─── EXERCISE MATERIALS

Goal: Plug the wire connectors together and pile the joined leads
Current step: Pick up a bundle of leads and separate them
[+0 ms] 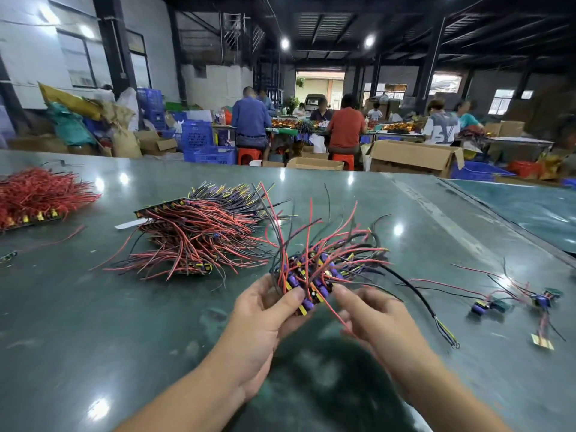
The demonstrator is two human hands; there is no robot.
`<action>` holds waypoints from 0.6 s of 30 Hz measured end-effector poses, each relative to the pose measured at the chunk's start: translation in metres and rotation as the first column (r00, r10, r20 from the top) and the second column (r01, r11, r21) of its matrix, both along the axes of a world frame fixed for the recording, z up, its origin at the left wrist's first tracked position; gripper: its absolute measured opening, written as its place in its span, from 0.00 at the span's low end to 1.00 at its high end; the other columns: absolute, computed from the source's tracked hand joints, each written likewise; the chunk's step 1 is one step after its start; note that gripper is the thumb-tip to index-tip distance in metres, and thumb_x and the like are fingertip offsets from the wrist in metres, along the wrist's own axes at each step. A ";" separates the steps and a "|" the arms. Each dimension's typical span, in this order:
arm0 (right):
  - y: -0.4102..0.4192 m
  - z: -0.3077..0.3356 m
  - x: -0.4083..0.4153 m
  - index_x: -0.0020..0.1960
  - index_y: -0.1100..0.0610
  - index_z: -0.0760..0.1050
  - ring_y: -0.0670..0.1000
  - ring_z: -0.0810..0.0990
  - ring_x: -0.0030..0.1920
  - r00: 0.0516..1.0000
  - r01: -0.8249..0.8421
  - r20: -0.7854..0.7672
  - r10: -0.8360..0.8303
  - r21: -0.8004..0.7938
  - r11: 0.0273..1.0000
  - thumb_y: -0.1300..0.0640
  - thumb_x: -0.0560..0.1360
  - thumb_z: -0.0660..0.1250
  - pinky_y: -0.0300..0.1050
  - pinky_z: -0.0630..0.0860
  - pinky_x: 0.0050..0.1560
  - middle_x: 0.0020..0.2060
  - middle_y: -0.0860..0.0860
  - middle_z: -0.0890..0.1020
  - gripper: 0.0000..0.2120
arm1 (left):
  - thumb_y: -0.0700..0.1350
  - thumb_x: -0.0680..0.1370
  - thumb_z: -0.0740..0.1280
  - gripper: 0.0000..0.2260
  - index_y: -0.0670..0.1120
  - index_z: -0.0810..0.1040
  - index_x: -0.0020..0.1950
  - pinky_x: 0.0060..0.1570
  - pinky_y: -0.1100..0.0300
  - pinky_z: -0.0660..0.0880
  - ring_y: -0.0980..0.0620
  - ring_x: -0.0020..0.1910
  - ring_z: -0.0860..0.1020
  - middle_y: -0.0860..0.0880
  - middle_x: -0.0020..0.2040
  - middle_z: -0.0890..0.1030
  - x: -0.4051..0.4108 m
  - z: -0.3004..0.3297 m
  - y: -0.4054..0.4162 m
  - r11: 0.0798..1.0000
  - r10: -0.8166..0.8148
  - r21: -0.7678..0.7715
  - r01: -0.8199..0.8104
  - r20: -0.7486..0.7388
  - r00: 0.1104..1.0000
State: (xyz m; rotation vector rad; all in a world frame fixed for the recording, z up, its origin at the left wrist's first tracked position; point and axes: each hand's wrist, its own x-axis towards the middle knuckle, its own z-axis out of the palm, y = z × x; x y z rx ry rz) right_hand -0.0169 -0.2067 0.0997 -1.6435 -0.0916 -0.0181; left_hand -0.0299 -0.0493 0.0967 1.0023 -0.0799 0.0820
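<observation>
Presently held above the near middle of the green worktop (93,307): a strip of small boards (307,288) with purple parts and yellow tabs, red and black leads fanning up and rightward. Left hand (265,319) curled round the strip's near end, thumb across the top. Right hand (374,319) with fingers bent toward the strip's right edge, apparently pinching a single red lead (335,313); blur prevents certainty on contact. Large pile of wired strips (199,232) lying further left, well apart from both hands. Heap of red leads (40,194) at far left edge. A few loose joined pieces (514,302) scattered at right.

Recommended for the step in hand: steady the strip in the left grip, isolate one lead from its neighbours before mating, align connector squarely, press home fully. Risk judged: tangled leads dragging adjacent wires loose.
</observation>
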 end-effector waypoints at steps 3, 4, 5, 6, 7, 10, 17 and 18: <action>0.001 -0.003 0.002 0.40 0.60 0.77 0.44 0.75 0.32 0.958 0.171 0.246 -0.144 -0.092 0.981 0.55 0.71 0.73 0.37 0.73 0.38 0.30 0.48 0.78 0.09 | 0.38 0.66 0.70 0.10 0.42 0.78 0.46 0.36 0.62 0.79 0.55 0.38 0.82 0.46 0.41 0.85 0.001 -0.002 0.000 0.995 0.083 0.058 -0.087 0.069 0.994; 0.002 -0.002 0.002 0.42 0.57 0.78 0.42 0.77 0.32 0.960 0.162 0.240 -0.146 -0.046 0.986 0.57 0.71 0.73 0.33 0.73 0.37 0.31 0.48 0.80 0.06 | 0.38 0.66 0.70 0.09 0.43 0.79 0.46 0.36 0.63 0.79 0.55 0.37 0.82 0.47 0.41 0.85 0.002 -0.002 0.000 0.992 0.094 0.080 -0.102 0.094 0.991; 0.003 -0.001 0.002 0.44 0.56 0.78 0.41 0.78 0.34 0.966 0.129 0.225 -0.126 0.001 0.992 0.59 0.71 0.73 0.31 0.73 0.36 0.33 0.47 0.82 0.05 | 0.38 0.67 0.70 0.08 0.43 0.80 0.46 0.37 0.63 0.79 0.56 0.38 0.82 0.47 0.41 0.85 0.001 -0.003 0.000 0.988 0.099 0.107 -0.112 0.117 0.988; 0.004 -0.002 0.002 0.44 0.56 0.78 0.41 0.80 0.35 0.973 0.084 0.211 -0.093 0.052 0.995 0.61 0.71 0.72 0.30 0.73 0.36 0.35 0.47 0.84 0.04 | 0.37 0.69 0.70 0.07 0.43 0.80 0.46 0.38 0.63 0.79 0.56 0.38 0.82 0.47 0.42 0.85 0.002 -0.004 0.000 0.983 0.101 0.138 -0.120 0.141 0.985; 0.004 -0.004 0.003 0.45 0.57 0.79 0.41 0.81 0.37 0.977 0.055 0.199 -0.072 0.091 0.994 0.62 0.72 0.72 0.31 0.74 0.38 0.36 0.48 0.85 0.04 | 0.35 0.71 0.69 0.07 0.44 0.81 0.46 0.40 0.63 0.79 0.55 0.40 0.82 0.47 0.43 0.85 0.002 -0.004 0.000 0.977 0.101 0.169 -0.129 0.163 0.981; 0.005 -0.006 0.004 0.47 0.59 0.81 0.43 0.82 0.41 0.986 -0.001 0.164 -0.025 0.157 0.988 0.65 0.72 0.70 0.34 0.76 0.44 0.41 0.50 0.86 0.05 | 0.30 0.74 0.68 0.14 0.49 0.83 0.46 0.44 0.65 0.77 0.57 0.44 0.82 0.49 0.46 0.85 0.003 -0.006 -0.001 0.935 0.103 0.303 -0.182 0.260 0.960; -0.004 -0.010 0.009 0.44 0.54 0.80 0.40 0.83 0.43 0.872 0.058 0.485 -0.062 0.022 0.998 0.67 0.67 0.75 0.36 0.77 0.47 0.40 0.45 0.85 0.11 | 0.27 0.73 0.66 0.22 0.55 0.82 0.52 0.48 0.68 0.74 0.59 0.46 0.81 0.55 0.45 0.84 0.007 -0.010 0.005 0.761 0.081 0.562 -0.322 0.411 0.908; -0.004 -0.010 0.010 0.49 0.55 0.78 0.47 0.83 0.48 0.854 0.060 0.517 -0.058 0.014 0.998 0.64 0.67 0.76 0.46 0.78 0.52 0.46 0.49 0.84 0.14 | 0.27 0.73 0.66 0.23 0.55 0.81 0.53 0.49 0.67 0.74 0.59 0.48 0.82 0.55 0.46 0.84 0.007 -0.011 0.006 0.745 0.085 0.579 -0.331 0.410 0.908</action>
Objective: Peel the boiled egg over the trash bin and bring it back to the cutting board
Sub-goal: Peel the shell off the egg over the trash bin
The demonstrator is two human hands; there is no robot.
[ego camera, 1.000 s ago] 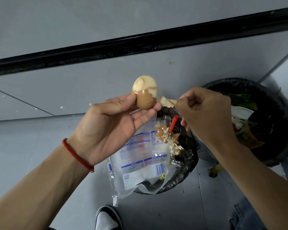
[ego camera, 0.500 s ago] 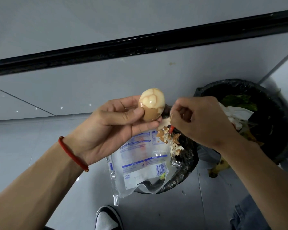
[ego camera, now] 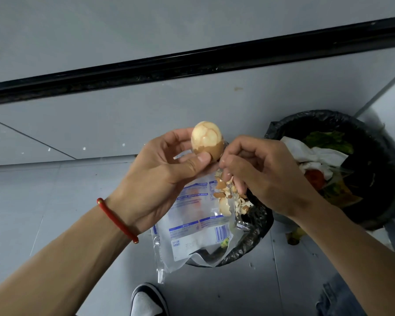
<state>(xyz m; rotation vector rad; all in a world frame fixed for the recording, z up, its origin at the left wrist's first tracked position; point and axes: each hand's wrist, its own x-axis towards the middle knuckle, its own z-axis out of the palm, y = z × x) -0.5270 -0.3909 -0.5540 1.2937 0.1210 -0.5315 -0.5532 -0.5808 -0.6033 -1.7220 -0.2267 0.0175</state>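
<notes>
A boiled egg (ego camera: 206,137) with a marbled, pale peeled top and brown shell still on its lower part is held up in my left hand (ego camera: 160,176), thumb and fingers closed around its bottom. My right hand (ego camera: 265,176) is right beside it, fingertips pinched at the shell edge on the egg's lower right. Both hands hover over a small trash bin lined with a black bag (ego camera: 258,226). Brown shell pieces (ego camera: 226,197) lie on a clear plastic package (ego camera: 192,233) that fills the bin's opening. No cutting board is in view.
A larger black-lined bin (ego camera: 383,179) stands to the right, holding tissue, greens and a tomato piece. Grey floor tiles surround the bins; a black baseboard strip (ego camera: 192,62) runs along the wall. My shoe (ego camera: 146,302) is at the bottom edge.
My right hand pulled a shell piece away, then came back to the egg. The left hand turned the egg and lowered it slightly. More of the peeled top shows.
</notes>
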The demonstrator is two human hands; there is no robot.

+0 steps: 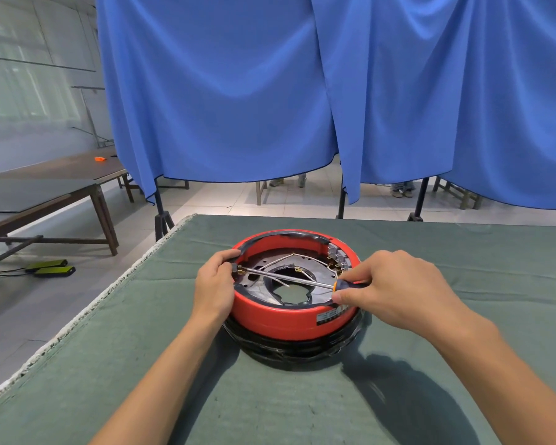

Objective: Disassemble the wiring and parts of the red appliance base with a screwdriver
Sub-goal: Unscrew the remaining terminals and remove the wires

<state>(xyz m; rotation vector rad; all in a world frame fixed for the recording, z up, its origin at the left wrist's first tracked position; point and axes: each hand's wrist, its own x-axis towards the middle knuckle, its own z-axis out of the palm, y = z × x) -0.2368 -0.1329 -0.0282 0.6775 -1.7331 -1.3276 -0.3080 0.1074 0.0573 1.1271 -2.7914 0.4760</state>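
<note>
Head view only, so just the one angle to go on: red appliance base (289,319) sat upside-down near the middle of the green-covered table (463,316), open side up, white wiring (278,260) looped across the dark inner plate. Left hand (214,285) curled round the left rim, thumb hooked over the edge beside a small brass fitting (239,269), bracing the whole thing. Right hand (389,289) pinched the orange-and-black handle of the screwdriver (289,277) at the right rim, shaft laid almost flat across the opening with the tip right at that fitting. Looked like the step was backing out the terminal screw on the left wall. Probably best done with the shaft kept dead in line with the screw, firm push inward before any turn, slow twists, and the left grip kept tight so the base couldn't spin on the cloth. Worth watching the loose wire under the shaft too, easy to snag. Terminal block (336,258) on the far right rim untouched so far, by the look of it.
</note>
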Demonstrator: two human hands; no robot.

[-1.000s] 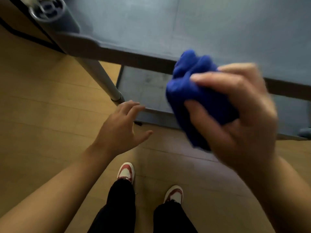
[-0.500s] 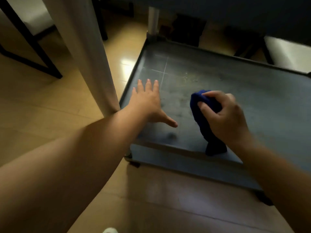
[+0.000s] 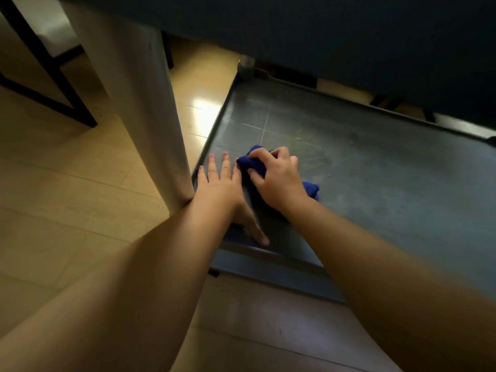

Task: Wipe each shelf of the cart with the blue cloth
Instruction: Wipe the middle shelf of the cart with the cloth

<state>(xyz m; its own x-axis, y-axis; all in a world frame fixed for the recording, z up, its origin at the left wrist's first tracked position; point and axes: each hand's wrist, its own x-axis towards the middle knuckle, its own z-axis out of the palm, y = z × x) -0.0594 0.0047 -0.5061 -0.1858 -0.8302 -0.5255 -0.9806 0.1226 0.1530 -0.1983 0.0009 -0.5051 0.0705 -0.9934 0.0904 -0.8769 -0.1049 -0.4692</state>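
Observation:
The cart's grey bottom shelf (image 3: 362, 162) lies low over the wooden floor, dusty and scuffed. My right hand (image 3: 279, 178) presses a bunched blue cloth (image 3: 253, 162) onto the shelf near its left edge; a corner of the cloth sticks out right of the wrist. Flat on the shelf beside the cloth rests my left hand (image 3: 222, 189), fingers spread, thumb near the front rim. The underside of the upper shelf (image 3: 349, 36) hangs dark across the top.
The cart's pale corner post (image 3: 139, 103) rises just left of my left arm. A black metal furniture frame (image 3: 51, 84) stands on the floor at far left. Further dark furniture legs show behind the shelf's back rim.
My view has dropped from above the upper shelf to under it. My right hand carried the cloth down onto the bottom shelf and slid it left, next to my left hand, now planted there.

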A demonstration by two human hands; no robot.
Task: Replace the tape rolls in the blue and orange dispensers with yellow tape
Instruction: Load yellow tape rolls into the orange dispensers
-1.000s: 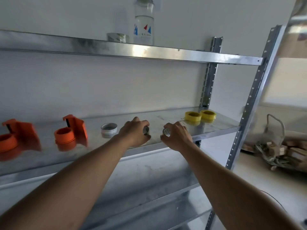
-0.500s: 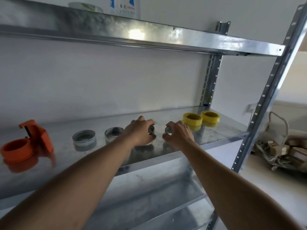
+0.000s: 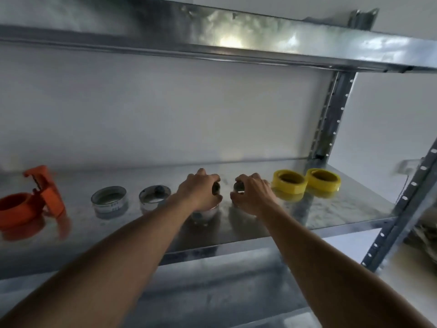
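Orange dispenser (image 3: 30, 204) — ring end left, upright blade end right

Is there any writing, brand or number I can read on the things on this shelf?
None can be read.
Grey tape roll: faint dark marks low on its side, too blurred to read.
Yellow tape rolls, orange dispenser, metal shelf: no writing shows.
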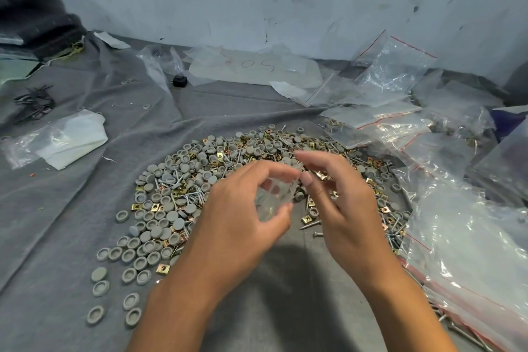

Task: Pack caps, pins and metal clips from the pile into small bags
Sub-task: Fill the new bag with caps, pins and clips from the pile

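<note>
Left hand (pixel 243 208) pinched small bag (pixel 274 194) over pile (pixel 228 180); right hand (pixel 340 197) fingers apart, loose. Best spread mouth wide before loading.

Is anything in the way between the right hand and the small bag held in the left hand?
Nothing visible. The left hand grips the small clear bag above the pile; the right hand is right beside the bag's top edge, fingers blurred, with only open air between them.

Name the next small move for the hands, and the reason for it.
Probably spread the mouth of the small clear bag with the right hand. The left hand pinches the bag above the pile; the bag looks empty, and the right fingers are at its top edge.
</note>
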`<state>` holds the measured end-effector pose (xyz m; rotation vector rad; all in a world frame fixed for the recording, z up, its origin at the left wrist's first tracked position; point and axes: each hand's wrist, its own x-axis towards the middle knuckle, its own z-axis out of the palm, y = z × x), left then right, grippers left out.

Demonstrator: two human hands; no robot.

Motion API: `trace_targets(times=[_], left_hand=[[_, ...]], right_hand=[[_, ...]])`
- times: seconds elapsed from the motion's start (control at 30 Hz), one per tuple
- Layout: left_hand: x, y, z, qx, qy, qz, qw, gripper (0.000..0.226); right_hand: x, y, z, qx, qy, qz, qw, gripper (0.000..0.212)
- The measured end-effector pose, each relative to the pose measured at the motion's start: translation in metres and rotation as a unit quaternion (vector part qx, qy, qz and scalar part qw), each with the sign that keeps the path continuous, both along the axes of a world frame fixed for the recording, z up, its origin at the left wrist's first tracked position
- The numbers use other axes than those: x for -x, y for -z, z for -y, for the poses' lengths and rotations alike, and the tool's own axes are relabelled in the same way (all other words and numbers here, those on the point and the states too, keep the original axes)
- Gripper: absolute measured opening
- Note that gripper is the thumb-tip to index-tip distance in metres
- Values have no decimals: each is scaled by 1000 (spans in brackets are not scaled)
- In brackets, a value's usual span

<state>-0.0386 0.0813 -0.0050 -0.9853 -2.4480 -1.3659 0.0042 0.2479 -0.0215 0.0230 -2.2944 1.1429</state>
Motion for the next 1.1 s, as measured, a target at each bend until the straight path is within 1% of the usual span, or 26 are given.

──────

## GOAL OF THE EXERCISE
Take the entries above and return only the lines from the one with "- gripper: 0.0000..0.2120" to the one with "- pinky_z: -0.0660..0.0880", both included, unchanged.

## ANSWER SECTION
  - gripper: 0.0000..0.2120
arm1 (left):
  - thumb_y: -0.0700..0.1350
  - thumb_x: -0.0680..0.1370
  - thumb_z: -0.0740..0.1280
  - gripper: 0.0000..0.2260
  - index_y: -0.0670..0.1120
  - index_z: -0.0810..0.1040
  - index_x: -0.0020..0.1950
  - pinky_x: 0.0060..0.1570
  - pinky_y: -0.1100..0.0300
  - pinky_z: -0.0660..0.0880

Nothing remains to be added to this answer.